The stock market is wrapping up its best month in over 30 years. What was the catalyst?
In the five weeks from February 20th through March 19th, there were 1.1 million jobless claims, and the stock market fell 29%. In the five weeks since there were 26.5 million jobless claims and the market rallied 28%.
What’s amazing about this is not just that the market rallied, it’s how it rallied. On the day we received the first big jobless claim number, the S&P 500 gained 6%! On the following week’s release it gained 2.3%, and a week later it gained 1.4%.
Yesterday we got the worst GDP number since the Great Financial Crisis. The S&P 500 gained 2.7%.
We look at the headlines and we look at the screen and we scratch our heads in disbelief. “This doesn’t make any sense,” we say.
We know that stocks are forward looking, but it’s in our nature to connect the news of the day with the price on the screen. This is the investor’s cognitive asset liability mismatch. We’re looking at today, the market is looking into the future. That doesn’t mean it always gets it right, but that’s why it feels like it always gets it wrong.
Stocks aren’t rallying because of terrible numbers. They fell in anticipation of them.
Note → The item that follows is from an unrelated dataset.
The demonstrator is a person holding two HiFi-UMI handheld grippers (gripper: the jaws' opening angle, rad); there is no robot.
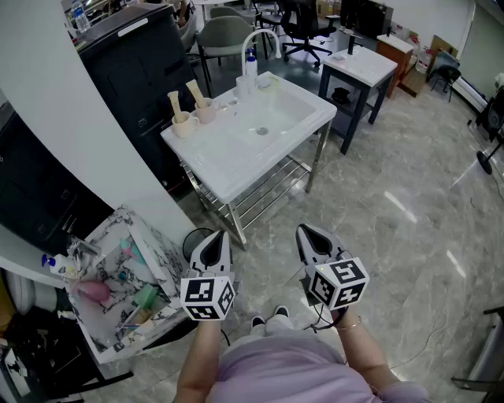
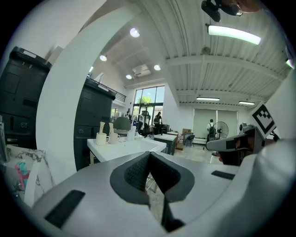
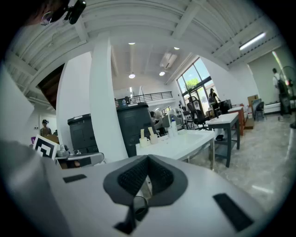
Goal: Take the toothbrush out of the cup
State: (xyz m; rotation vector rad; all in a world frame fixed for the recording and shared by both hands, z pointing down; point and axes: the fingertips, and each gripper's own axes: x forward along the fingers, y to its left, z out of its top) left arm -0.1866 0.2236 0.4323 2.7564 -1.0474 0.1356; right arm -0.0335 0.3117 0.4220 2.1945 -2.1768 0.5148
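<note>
Our left hand-held gripper and right hand-held gripper are closed, empty; the cup hides the toothbrush lower end, far across open floor.

an open-plan office with swivel chairs, desks and a large printer.
</note>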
For the last few weeks they’ve been rising in anticipation of the recovery.
In the eye of the storm, when all the news is terrible, it’s common for investors to wonder what the catalyst will be for the selling to end. This is the wrong question to ask. The market doesn’t need a catalyst, it’s not a biotech stock. Sometimes the reason the market stops falling is because nobody ever sees it ending. Like Harvey Dent said, “The night is darkest just before the dawn.”
Nobody wants to read a headline “Stocks rise as things are terrible but not catastrophic,” but this is usually closer to the truth than any other explanation. This is hardly a satisfying story, but the market is not there to satisfy us, it’s there to confuse us.
We know that the market is forward looking, but come on, you gotta admit, this was one of the most confusing months on record.